However, U. N. Biswas, the regional CBI director, and the other officials tendered an unqualified apology to the Legislative Council, the privilege motion was dropped, and the CBI probe continued. As the investigation proceeded, the CBI unearthed linkages to the serving chief minister of Bihar, Lalu Prasad Yadav and, on 10 May 1997, made a formal request to the federally-appointed Governor of Bihar to prosecute Lalu (who is often referred by his first name in Indian media). On the same day, a businessman, Harish Khandelwal, who was one of the accused was found dead on train tracks with a note that stated that he was being coerced by the CBI to turn witness for the prosecution. The CBI rejected the charge and its local director, U. N. Biswas, kept the appeal to the governor in place. An income tax Investigation also blamed Lalu for the scam. On 8 May 2017, In a major setback for RJD leader Lalu Prasad Yadav, the Supreme Court has ordered separate trials in all four cases registered against him in the Rs. 1,000 crore fodder scam. Because the Supreme Court was hearing a CBI plea challenging the Jharkhand High Court's dropping of conspiracy charges against Yadav, the higher court asked the trial court to complete the trial in nine months.

==Path to prosecution==
A few days of uncertainty followed the CBI's request to the state governor to prosecute the chief minister. The governor, A. R. Kidwai, was accountable to the federal government, and had already stated that he would need to be satisfied that strong evidence against Lalu existed before he would permit a formal indictment to proceed. The federal government, led by newly appointed prime minister Inder Kumar Gujral who had just succeeded the short-lived government of the previous prime minister H. D. Deve Gowda, consisted of a coalition that depended on support from federal legislators affiliated with Lalu for its survival. It was also unclear why the CBI had sought the governor's consent in the first place and, when the High Court demanded to know why it was being sought, the CBI stated that it was a "precautionary measure." The High Court, questioning the tactic, warned that it would allow some time for the permission to transpire, but if it sensed a delay, it would force a prosecution on its own authority.

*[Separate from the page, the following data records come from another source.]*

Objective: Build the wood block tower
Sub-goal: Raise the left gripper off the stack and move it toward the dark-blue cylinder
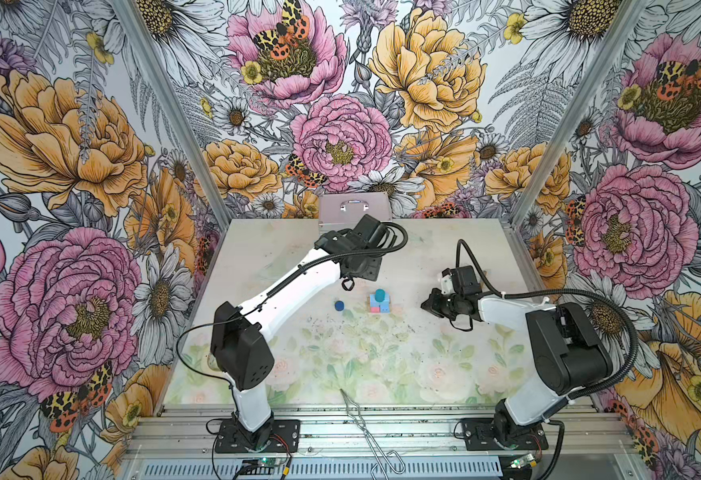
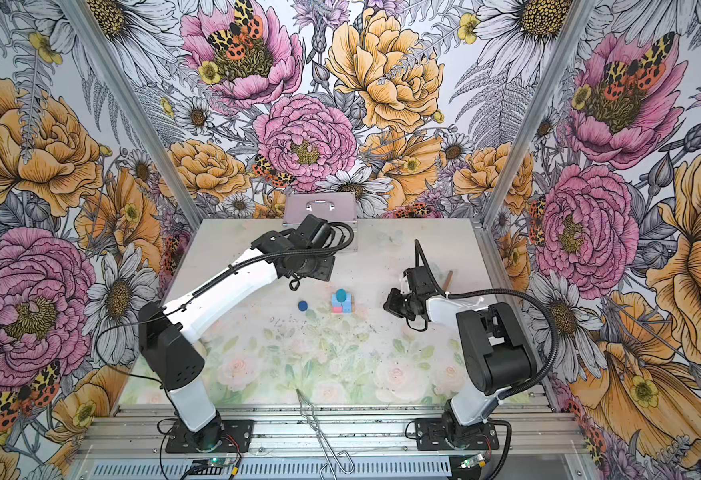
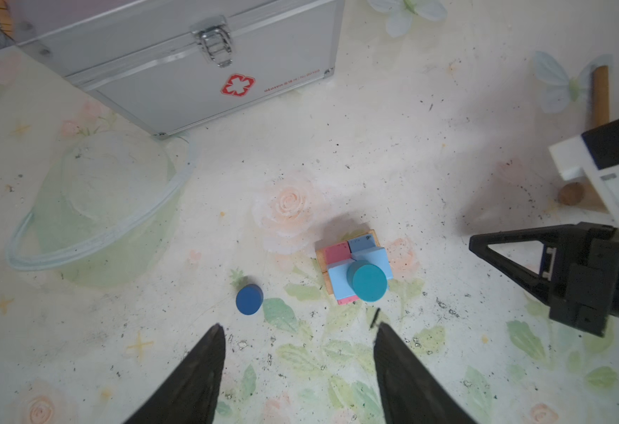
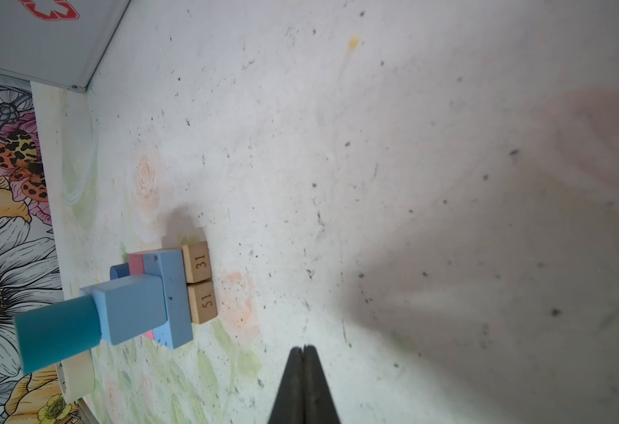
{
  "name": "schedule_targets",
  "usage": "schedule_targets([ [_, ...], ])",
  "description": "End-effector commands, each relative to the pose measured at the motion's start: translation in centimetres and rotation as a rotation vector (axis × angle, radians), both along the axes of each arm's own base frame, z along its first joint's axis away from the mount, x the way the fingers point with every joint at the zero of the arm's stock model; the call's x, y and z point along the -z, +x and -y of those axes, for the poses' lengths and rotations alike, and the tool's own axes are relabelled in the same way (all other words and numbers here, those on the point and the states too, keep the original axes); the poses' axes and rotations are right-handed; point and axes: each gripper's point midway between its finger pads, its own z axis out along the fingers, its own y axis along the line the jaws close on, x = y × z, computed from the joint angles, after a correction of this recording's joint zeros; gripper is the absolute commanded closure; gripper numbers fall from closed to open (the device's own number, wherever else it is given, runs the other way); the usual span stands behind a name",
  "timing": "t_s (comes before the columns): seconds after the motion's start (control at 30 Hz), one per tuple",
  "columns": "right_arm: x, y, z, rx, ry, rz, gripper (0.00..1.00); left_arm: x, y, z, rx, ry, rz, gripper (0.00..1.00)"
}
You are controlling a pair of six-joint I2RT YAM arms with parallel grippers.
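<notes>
Left claw (image 3: 299, 326) hung over the table (image 3: 410, 147) with its fingers spread wide and nothing between them. Right claw (image 4: 302, 348) was pinched fully closed, empty, parked off to the tower's right, well apart from it.

Case (image 3: 190, 88) sat at the back edge, latched, clear of the work.

Tower (image 1: 379, 302) stood near mid-table, between the two claws. Read from the right wrist view:
- two tan planks (image 4: 200, 282) side by side at the base
- pink and blue slabs (image 4: 170, 293) laid on them
- a light blue cube (image 4: 131, 308) on the slabs
- a teal cylinder (image 3: 369, 281) upright on top

I saw no lean in it.

Blue cylinder (image 3: 249, 299) was loose on the table, standing on its flat end, near the tower on its left in both top views, not touching it. It lay just beyond the left claw's fingertips in the left wrist view.

My read: stacking looked close to done, and the step in hand was the left claw's approach to that last loose piece. The next move called for shifting the open claw over the blue cylinder, dropping down around it and closing across its round side. The set-down would be the fussy part, I judged. The teal top was small, so the piece had to arrive level and centred, with a gentle release.
</notes>
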Motion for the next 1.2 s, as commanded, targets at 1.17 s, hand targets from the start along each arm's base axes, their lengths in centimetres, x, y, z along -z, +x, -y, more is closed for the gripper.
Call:
schedule_targets([
  [1.17,-1.1,-1.2,1.6,0.056,-0.059,0.006,0.74,14.6,2.0,-6.7,-0.214,-0.115,-0.157,0.37],
])
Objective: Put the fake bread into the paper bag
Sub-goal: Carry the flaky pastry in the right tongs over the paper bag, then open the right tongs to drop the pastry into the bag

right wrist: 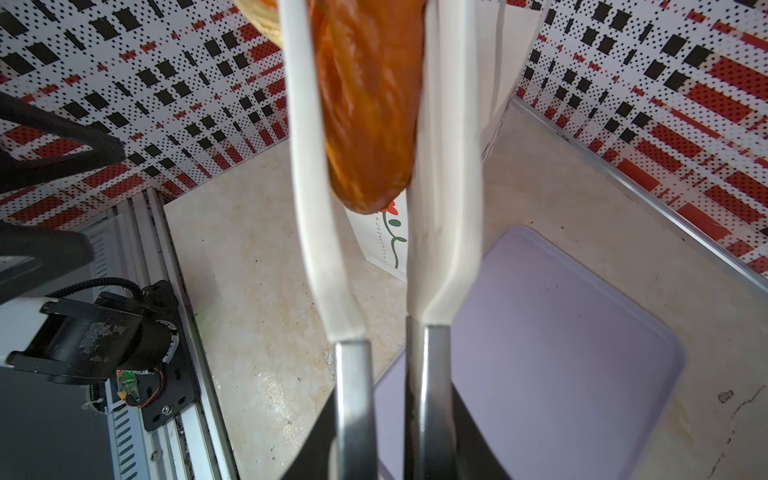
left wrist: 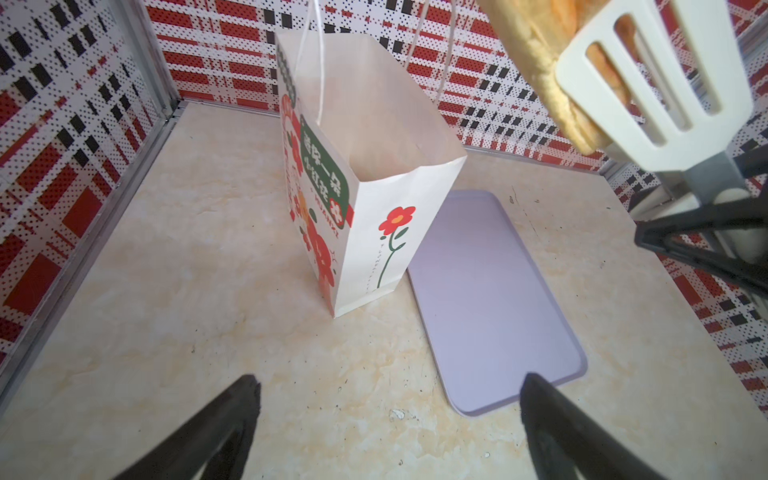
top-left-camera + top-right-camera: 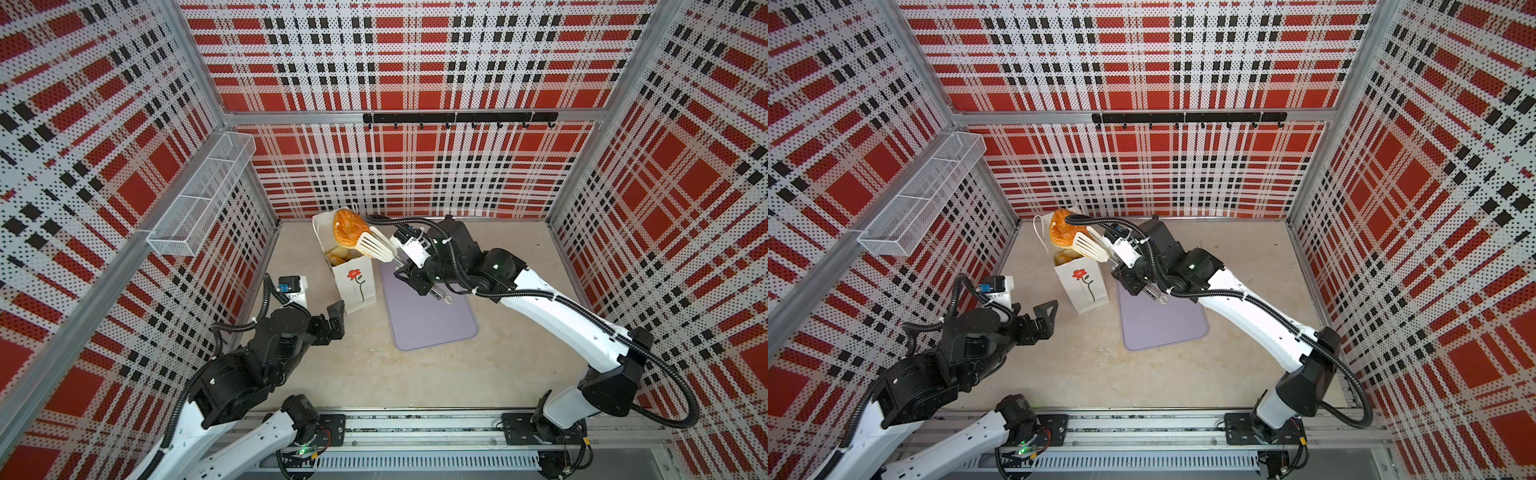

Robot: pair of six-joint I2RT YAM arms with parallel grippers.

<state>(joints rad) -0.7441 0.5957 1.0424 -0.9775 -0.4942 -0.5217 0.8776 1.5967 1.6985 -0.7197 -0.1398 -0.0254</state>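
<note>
Now: my right gripper (image 3: 417,282) clamps tongs (image 3: 374,247) pinching a pastry (image 3: 347,228) over the paper bag (image 3: 353,291) (tray (image 3: 432,328) just right); left gripper (image 2: 389,386) gapes open.

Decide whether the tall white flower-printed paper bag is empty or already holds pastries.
Not empty: in a top view, golden-brown toy pastries lie inside the open mouth of the upright white paper bag.

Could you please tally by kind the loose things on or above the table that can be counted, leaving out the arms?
paper bag: 1
lilac tray: 1
tongs: 1
pastry gripped in the tongs: 1
Total: 4. More pastries lie inside the bag, too hidden to count.
</note>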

On 17 June, the governor gave permission for Lalu and others to be prosecuted. Five senior Bihar government officials (Mahesh Prasad, science and technology secretary; K. Arumugam, labour secretary; Beck Julius, animal husbandry department secretary; Phoolchand Singh, former finance secretary; Ramraj Ram, former AHD director), the first four of whom were IAS officers, were taken into judicial custody on the same day. The CBI also began preparing a chargesheet against Lalu to be filed in a special court. Expecting to be accused and imprisoned, Lalu filed an anticipatory bail petition, which the CBI opposed in a deposition to the court, listing the evidence against Lalu. Also, on 21 June, fearing that evidence and documentation that might prove essential in further exposing the scam were being destroyed, the CBI conducted raids on Lalu's residence and those of some relatives suspected of complicity.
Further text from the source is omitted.